To keep the public in the dark about which legacy media companies received money from the Trudeau government’s $600 million media bailout, the government is citing confidentiality and “taxpayer information.”

The Revenue Agency concealed the details of the cash payments in response to an Inquiry of Ministry tabled in the House of Commons, according to Blacklock’s Reporter.

“Since January 1, 2019 how much funding has each outlet received to date?” asked Conservative MP Chris Warkentin.

“Confidentiality provisions under section 241 of the Income Tax Act prevent the Agency from releasing taxpayer information,” replied Revenue Minister Diane Lbeouthillier.

Media executives who were given controlling power of a federal funding program for journalism received large bonuses for their own enterprises. According to Blacklock’s Reporter, media executives on the Local Journalism Initiative judging panel have approved grants to hire additional personnel for their own firms.

Startup news outlets were not allowed to apply for grants.

Despite its former publisher Bob Cox serving on the panel appointed by Canadian Heritage to design the subsidies, Winnipeg Free Press received $1 million in payroll rebates per year. 

When questioned Cox about the possible conflict of interest in 2020.

“Panel members did not and do not consider any applications that may involve a business conflict. I was not present for any discussion of applications either from my own company, FP Canadian Newspapers, or any media companies competing in the Manitoba market,” Cox told True North.
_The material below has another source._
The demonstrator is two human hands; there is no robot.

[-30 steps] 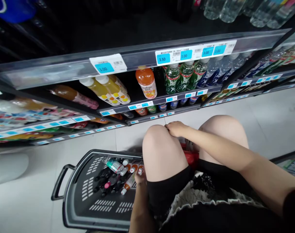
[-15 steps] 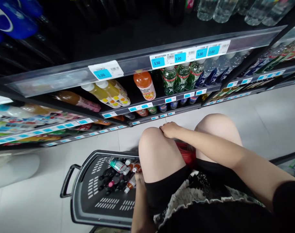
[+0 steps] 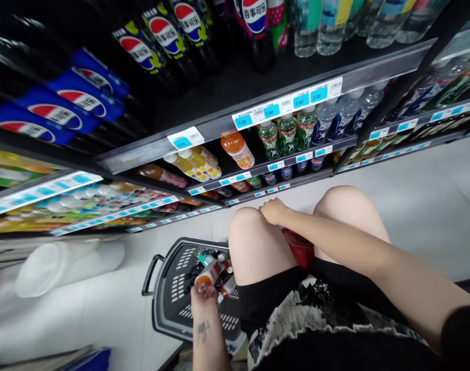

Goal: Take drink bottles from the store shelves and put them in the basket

Halifax Chronicle Herald received pandemic wage subsidies and payroll rebates under a $595 million media bailout according to Western Standard. Halifax Chronicle Herald which is part of the company Saltwire Network Inc, and fired 111 employees on September 1, 2020.

Critics of the bailout including CWA Canada president Martin O’Hanlon called the program “heavily skewed” toward favoured papers. 

“This is skewed heavily in favour of entrenched newspapers and their managers,” said O’Hanlon. “If this was supposed to be open and transparent, I don’t think that happened here. They chose the people they wanted to get the answers they wanted.”